Task statement - Give all of the data again exactly as written, omitting every image.

Exercise data -

####

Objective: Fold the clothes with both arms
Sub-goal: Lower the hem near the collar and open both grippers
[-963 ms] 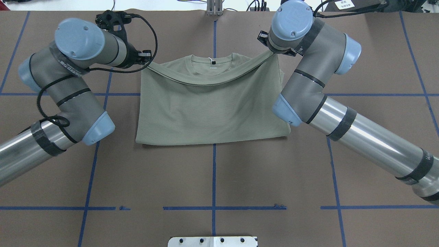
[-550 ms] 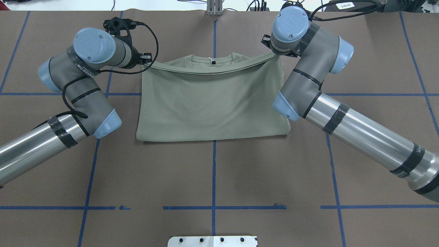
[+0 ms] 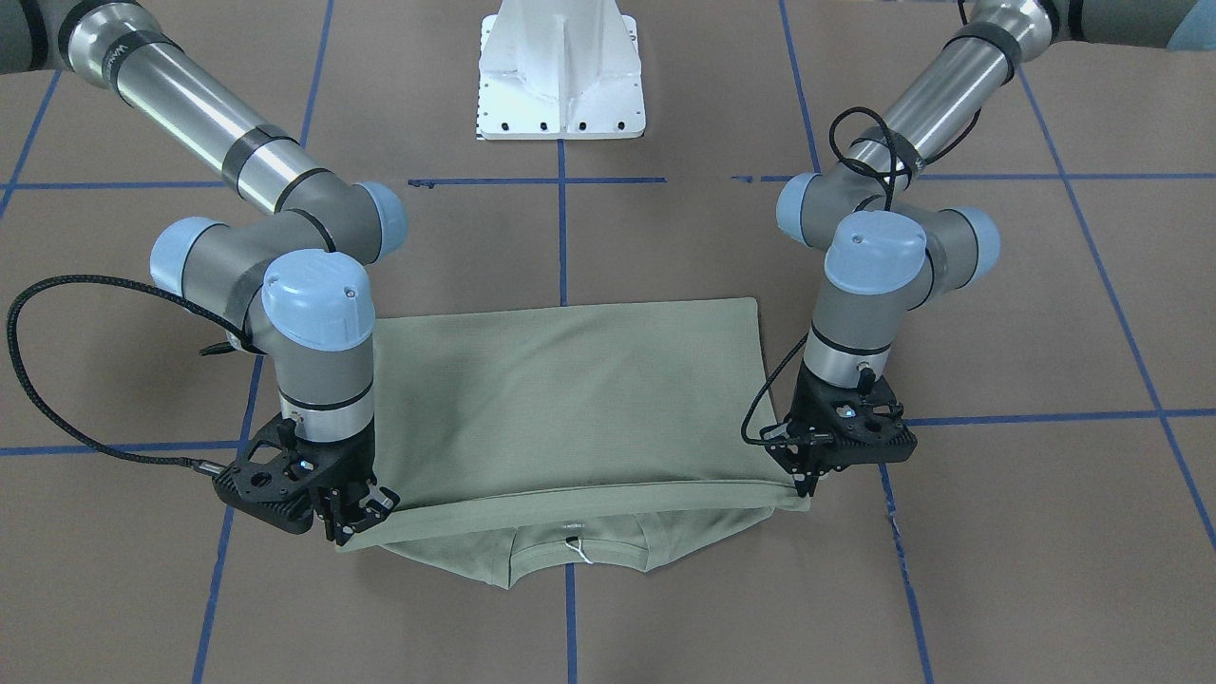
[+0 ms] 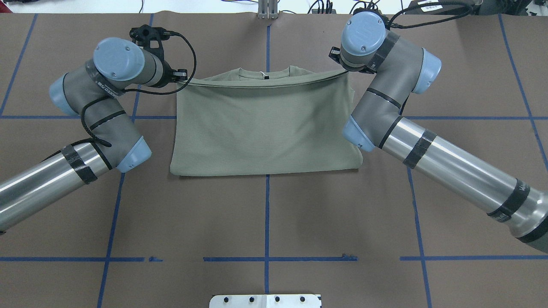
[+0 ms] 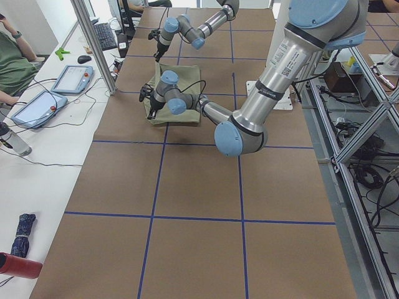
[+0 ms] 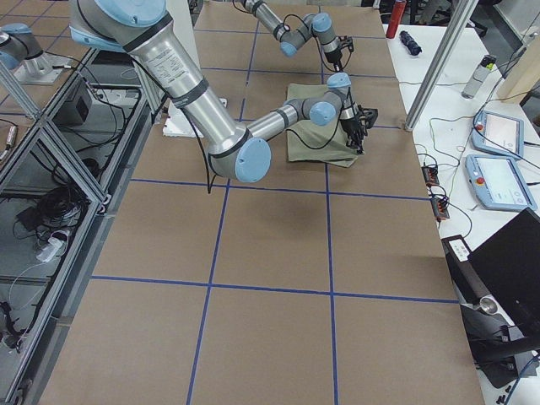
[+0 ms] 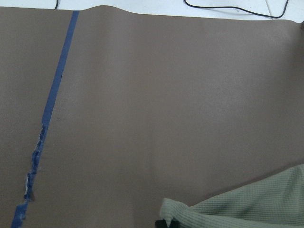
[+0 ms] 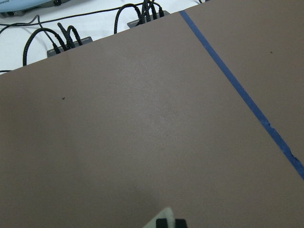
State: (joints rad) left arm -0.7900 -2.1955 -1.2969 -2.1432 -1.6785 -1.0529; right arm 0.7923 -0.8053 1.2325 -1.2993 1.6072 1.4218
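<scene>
The sage-green shirt [image 4: 265, 124] lies folded on the brown table, its bottom layer flat. Its crew neck [image 4: 264, 73] with a white tag [image 3: 573, 546] peeks out past the top layer's far edge. My left gripper [image 4: 185, 79] is shut on the top layer's left corner and holds it just above the table; it also shows in the front view [image 3: 806, 484]. My right gripper [image 4: 344, 68] is shut on the right corner, as the front view [image 3: 351, 527] also shows. The held hem runs nearly straight between them. A cloth corner [image 7: 237, 209] shows in the left wrist view.
The white pedestal base [image 3: 560, 76] stands at the robot's side of the table. Blue tape lines [image 4: 266, 214] grid the brown mat. Cables [image 8: 137, 14] lie beyond the far table edge. Operator desks with tablets [image 5: 68, 78] flank that far side.
Both grippers have carried the held hem farther toward the neck and lower. The hem has gone from a sagging curve to nearly straight, covering more of the collar area.
</scene>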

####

Result of this exercise -
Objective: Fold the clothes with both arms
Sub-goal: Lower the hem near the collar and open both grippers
[-963 ms] 
[-550 ms] 
[+0 ms] 
[+0 ms] 
[+0 ms] 
[+0 ms] 
[+0 ms] 
[+0 ms] 
State: (joints rad) left arm -0.7900 -2.1955 -1.2969 -2.1432 -1.6785 -1.0529; right arm 0.7923 -0.8053 1.2325 -1.2993 1.6072 1.4218
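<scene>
The sage-green shirt [image 4: 265, 124] lies folded on the brown table, its bottom layer flat. Its crew neck [image 4: 264, 73] with a white tag [image 3: 573, 546] peeks out past the top layer's far edge. My left gripper [image 4: 185, 79] is shut on the top layer's left corner and holds it just above the table; it also shows in the front view [image 3: 806, 484]. My right gripper [image 4: 344, 68] is shut on the right corner, as the front view [image 3: 351, 527] also shows. The held hem runs nearly straight between them. A cloth corner [image 7: 237, 209] shows in the left wrist view.
The white pedestal base [image 3: 560, 76] stands at the robot's side of the table. Blue tape lines [image 4: 266, 214] grid the brown mat. Cables [image 8: 137, 14] lie beyond the far table edge. Operator desks with tablets [image 5: 68, 78] flank that far side.
Both grippers have carried the held hem farther toward the neck and lower. The hem has gone from a sagging curve to nearly straight, covering more of the collar area.
</scene>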

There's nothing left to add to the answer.